[Information provided Boundary: Start]
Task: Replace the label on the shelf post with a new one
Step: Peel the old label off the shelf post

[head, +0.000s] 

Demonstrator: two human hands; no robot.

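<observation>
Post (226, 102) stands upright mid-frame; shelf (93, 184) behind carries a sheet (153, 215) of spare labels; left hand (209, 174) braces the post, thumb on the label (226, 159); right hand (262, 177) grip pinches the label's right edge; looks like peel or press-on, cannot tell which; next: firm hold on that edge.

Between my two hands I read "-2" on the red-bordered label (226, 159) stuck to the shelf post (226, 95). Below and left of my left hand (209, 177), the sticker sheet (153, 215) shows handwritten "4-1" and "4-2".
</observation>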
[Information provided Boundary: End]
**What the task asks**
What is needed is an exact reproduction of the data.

**Result**
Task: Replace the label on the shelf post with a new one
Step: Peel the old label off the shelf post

[head, +0.000s] 

Demonstrator: two human hands; no robot.

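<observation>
Post (226, 102) stands upright mid-frame; shelf (93, 184) behind carries a sheet (153, 215) of spare labels; left hand (209, 174) braces the post, thumb on the label (226, 159); right hand (262, 177) grip pinches the label's right edge; looks like peel or press-on, cannot tell which; next: firm hold on that edge.

Between my two hands I read "-2" on the red-bordered label (226, 159) stuck to the shelf post (226, 95). Below and left of my left hand (209, 177), the sticker sheet (153, 215) shows handwritten "4-1" and "4-2".
</observation>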

The exercise was answered completely.